** Stored data follows **
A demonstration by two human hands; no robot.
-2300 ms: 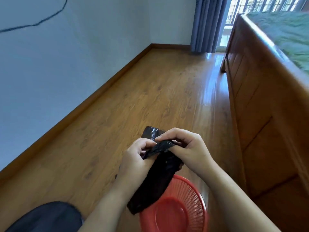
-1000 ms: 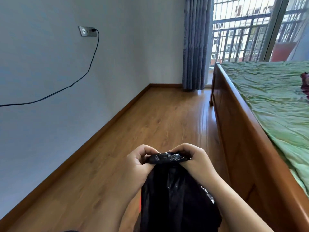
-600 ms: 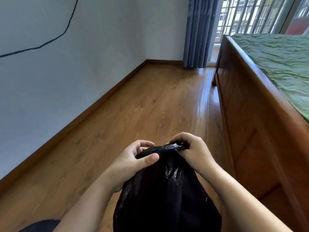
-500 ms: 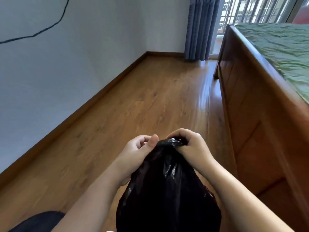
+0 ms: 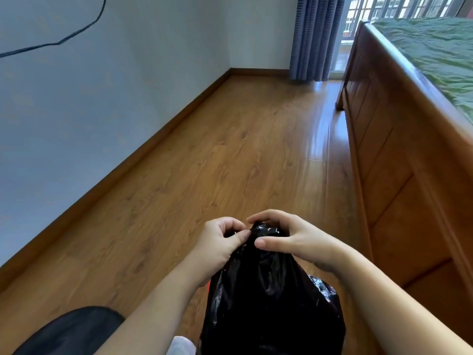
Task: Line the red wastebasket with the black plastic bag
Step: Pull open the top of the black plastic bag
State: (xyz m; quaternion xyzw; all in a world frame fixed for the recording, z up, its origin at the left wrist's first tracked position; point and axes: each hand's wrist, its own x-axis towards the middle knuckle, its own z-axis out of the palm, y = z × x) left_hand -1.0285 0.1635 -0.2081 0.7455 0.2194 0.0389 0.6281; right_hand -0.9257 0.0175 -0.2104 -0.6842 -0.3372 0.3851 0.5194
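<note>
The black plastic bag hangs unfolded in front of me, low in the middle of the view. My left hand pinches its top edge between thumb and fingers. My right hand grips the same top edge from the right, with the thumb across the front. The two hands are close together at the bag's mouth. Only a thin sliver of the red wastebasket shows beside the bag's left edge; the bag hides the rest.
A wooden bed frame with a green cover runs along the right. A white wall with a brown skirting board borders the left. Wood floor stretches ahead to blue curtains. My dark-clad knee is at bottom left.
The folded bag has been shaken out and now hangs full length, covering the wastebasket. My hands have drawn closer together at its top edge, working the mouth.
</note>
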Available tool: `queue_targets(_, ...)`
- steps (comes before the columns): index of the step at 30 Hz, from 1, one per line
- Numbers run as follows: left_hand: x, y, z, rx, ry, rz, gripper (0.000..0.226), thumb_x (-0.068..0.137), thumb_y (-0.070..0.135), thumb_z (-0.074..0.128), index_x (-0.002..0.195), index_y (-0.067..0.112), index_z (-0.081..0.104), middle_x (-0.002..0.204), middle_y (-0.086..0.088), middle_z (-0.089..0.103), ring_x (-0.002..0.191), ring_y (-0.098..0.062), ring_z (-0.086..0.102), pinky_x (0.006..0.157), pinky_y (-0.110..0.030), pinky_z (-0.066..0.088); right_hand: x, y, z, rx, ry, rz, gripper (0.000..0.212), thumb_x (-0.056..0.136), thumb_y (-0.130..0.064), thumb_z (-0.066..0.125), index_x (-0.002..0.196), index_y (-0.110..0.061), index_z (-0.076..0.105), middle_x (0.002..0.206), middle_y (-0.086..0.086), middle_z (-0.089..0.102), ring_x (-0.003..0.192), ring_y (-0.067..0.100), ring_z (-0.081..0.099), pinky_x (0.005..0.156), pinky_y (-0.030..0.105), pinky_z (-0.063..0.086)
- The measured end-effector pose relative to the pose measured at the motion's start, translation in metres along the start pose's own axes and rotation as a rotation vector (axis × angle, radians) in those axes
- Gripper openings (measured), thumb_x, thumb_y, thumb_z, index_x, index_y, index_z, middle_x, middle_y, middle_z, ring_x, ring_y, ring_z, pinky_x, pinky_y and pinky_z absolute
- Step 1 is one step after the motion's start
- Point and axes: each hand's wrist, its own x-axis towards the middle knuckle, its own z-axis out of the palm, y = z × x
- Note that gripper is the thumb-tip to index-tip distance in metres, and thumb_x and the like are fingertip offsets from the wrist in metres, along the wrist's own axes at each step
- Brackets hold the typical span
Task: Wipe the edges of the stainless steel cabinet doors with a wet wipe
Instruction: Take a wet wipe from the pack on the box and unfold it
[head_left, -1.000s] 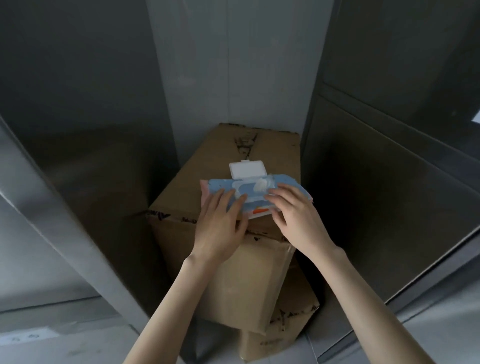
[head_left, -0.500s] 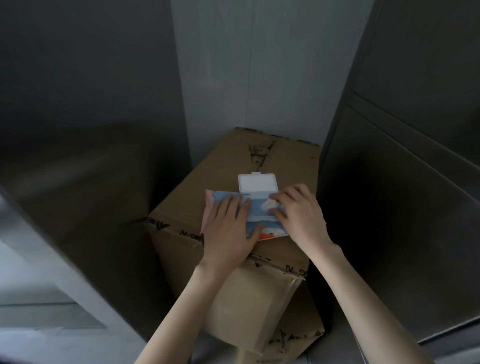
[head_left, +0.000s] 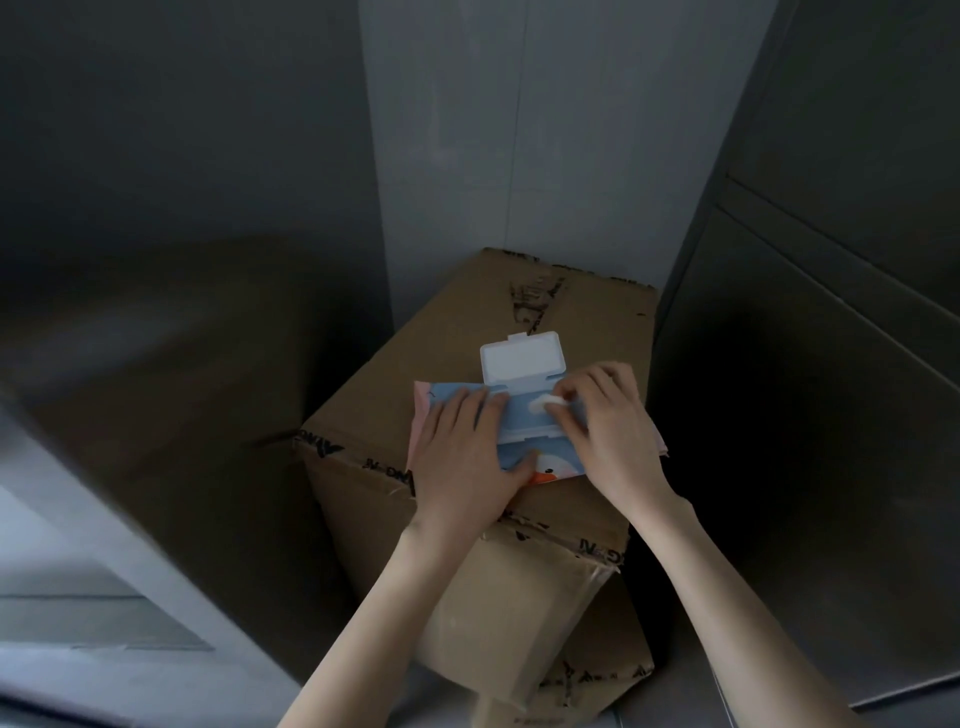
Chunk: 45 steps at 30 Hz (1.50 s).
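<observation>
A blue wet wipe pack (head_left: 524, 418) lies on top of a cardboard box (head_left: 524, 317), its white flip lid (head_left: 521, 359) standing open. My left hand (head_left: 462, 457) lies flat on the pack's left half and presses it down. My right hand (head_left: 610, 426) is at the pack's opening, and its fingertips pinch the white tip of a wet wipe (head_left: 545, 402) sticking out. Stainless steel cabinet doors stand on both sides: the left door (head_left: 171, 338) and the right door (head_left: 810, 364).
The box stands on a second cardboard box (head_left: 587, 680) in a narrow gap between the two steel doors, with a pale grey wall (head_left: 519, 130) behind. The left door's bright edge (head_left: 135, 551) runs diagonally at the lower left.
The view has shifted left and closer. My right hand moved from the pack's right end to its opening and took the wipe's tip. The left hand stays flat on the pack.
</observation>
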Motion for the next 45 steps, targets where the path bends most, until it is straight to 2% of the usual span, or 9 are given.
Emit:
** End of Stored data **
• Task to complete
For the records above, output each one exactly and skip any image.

• Output
A demonstration by two human hands; no robot.
-2300 ms: 
-1000 ms: 
-600 ms: 
-500 ms: 
+0 ms: 
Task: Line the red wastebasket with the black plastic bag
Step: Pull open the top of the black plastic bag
State: (xyz m; quaternion xyzw; all in a world frame fixed for the recording, z up, its origin at the left wrist's first tracked position; point and axes: each hand's wrist, its own x-axis towards the middle knuckle, its own z-axis out of the palm, y = z × x) left_hand -1.0285 0.1635 -0.2081 0.7455 0.2194 0.0389 0.6281; right_hand -0.9257 0.0175 -0.2104 -0.6842 -0.3372 0.3851 0.5194
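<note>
The black plastic bag hangs unfolded in front of me, low in the middle of the view. My left hand pinches its top edge between thumb and fingers. My right hand grips the same top edge from the right, with the thumb across the front. The two hands are close together at the bag's mouth. Only a thin sliver of the red wastebasket shows beside the bag's left edge; the bag hides the rest.
A wooden bed frame with a green cover runs along the right. A white wall with a brown skirting board borders the left. Wood floor stretches ahead to blue curtains. My dark-clad knee is at bottom left.
The folded bag has been shaken out and now hangs full length, covering the wastebasket. My hands have drawn closer together at its top edge, working the mouth.
</note>
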Available tool: `queue_targets(_, ...)`
- steps (comes before the columns): index of the step at 30 Hz, from 1, one per line
- Numbers run as follows: left_hand: x, y, z, rx, ry, rz, gripper (0.000..0.226), thumb_x (-0.068..0.137), thumb_y (-0.070..0.135), thumb_z (-0.074..0.128), index_x (-0.002..0.195), index_y (-0.067..0.112), index_z (-0.081..0.104), middle_x (-0.002..0.204), middle_y (-0.086..0.088), middle_z (-0.089..0.103), ring_x (-0.002..0.191), ring_y (-0.098..0.062), ring_z (-0.086..0.102), pinky_x (0.006..0.157), pinky_y (-0.110..0.030), pinky_z (-0.066..0.088); right_hand: x, y, z, rx, ry, rz, gripper (0.000..0.212), thumb_x (-0.056..0.136), thumb_y (-0.130..0.064), thumb_z (-0.066..0.125), index_x (-0.002..0.196), index_y (-0.110..0.061), index_z (-0.076..0.105), middle_x (0.002..0.206), middle_y (-0.086..0.086), middle_z (-0.089..0.102), ring_x (-0.003..0.192), ring_y (-0.067..0.100), ring_z (-0.081..0.099), pinky_x (0.005..0.156), pinky_y (-0.030..0.105), pinky_z (-0.063..0.086)
- The measured end-effector pose relative to the pose measured at the motion's start, translation in metres along the start pose's own axes and rotation as a rotation vector (axis × angle, radians) in those axes
- Gripper openings (measured), thumb_x, thumb_y, thumb_z, index_x, index_y, index_z, middle_x, middle_y, middle_z, ring_x, ring_y, ring_z, pinky_x, pinky_y and pinky_z absolute
- Step 1 is one step after the motion's start
- Point and axes: each hand's wrist, its own x-axis towards the middle knuckle, its own z-axis out of the palm, y = z × x
- Note that gripper is the thumb-tip to index-tip distance in metres, and thumb_x and the like are fingertip offsets from the wrist in metres, along the wrist's own axes at each step
- Brackets hold the typical span
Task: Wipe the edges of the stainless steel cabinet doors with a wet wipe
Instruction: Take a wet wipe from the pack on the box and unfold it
[head_left, -1.000s] 
[head_left, -0.500s] 
[head_left, +0.000s] 
Chunk: 45 steps at 30 Hz (1.50 s).
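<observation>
A blue wet wipe pack (head_left: 524, 418) lies on top of a cardboard box (head_left: 524, 317), its white flip lid (head_left: 521, 359) standing open. My left hand (head_left: 462, 457) lies flat on the pack's left half and presses it down. My right hand (head_left: 610, 426) is at the pack's opening, and its fingertips pinch the white tip of a wet wipe (head_left: 545, 402) sticking out. Stainless steel cabinet doors stand on both sides: the left door (head_left: 171, 338) and the right door (head_left: 810, 364).
The box stands on a second cardboard box (head_left: 587, 680) in a narrow gap between the two steel doors, with a pale grey wall (head_left: 519, 130) behind. The left door's bright edge (head_left: 135, 551) runs diagonally at the lower left.
The view has shifted left and closer. My right hand moved from the pack's right end to its opening and took the wipe's tip. The left hand stays flat on the pack.
</observation>
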Motion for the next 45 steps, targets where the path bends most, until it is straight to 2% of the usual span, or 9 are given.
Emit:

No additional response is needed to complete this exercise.